Results, reaction as Kansas election returns come in

photo by: Nick Krug

Supporters gather for the watch party for democratic gubernatorial candidate Paul Davis on Tuesday, Nov. 4, 2014 at Abe & Jake's Landing in Lawrence.

11:07 p.m.

Paul Davis has conceded his race against Gov. Sam Brownback.

10:55 p.m.

Brownback widening lead over Davisby Peter Hancock

With complete results in from Johnson and Wyandotte counties, Republican Gov. Sam Brownback has established a lead over Democratic challenger Paul Davis that may hold up through the night.

As of about 10:30 p.m., the Kansas Secretary of State’s website showed Brownback leading 49-47 percent, a difference of more than 12,000 votes.

That total, however, did not include the complete results from Johnson County, the state’s largest county, where Brownback edged out Davis by about 3,000 votes, 49-48 percent.

Brownback also edged out a win in Sedgwick County, the state’s second largest county.

Complete returns were not yet in from Shawnee, Wyandotte or Leavenworth counties, but it is not immediately clear whether there are enough votes there to be had for Davis to close the gap.

Davis had been counting on strong support from moderate Republicans to unseat the incumbent governor. Many of them converged on Lawrence to attend Davis’ election watch party at Abe & Jake’s landing.

But as returns continue coming in, the crowd at Abe & Jake’s has gotten smaller and quieter.

photo by: Nick Krug

Supporters gather for the watch party for democratic gubernatorial candidate Paul Davis on Tuesday, Nov. 4, 2014 at Abe & Jake's Landing in Lawrence.

10:15 p.m.

The Associated Press calls U.S. Senate, House races in Kansas:

Kansas Republican Sen. Pat Roberts is re-elected

Republican Jenkins re-elected in Kansas 2nd District

9:59 p.m.

With 1881 of 3479 precincts reporting, Republican incumbent Pat Roberts leads independent Greg Orman, 52% to 44%, a difference of over 40,000 votes.

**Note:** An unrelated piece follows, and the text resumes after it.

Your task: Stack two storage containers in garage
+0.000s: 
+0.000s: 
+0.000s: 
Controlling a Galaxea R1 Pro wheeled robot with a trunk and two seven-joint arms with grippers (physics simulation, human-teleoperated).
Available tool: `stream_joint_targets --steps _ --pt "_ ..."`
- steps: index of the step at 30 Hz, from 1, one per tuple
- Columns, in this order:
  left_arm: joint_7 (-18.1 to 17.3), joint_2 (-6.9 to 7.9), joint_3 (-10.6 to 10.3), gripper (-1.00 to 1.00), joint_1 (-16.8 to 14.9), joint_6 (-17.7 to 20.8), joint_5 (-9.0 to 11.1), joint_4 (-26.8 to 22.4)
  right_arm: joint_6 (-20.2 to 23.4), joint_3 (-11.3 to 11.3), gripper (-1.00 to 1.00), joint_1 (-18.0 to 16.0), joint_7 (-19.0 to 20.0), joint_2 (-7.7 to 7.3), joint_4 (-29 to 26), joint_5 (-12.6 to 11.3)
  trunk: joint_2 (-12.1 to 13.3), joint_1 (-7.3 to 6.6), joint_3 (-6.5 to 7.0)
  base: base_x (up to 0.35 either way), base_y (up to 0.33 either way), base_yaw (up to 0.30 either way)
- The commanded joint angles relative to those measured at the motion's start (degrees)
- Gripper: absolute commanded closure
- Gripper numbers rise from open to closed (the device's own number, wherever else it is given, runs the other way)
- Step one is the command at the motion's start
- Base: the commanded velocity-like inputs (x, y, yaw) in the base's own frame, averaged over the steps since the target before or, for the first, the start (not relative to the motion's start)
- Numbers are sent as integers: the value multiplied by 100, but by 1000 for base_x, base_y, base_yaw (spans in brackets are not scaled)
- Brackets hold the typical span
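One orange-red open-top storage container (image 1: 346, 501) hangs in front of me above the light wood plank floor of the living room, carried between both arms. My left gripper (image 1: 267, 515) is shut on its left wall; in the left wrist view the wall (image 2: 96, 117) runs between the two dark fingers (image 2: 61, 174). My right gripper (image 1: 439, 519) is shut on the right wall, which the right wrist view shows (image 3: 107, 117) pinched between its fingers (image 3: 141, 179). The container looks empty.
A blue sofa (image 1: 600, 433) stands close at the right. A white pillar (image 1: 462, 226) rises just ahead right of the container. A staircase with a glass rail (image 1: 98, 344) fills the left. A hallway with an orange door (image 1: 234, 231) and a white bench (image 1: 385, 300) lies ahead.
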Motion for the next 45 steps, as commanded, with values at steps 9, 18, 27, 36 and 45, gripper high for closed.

CBS, Fox and NBC have all called the race for Roberts.

9:40 p.m.

Lawrence voters have defeated a proposed sales tax to fund a new $28 million police headquarters facility by a narrow margin of about 52 percent to 48 percent

The measure lost by 915 votes, with 14,136 against and 13,221 for.

9:16 p.m.

Meaningful votes yet to be countedby Chad Lawhorn

Douglas County Clerk Jamie Shew has given us a new report that shows what precincts still have votes to be counted. There are some big West Lawrence districts that remain to be counted. I’ve looked at the list quickly, but it appears the Brandon Woods district is still out. Based on numbers early in the day, turnout was quite heavy at Brandon Woods. There are still a lot of meaningful votes to be counted.

But not all the votes yet to be counted are from West Lawrence. The votes from the Cider Gallery in East Lawrence also appear to be out. The bottom-line is this sales tax vote will come down to the wire. It is unlike any sales tax or bond issue vote we have had in the last 20 years. It is much closer than past elections.

9:01 p.m.

Opponents of police sales tax expect close voteby Chad Lawhorn

I’ve had a chance to talk to a couple of the opponents to the police sales tax issue. They too said they were expecting a close vote. We’ll see how the votes change as the West Lawrence votes come in, but at least one opponent said he doesn’t think Republicans, for instance, are favoring this sales tax anymore than Democrats.

“From the people I have talked to, I don’t think this is split along party lines,” said Conor Brown, one of the leaders of the citizens group that has formed against the sales tax.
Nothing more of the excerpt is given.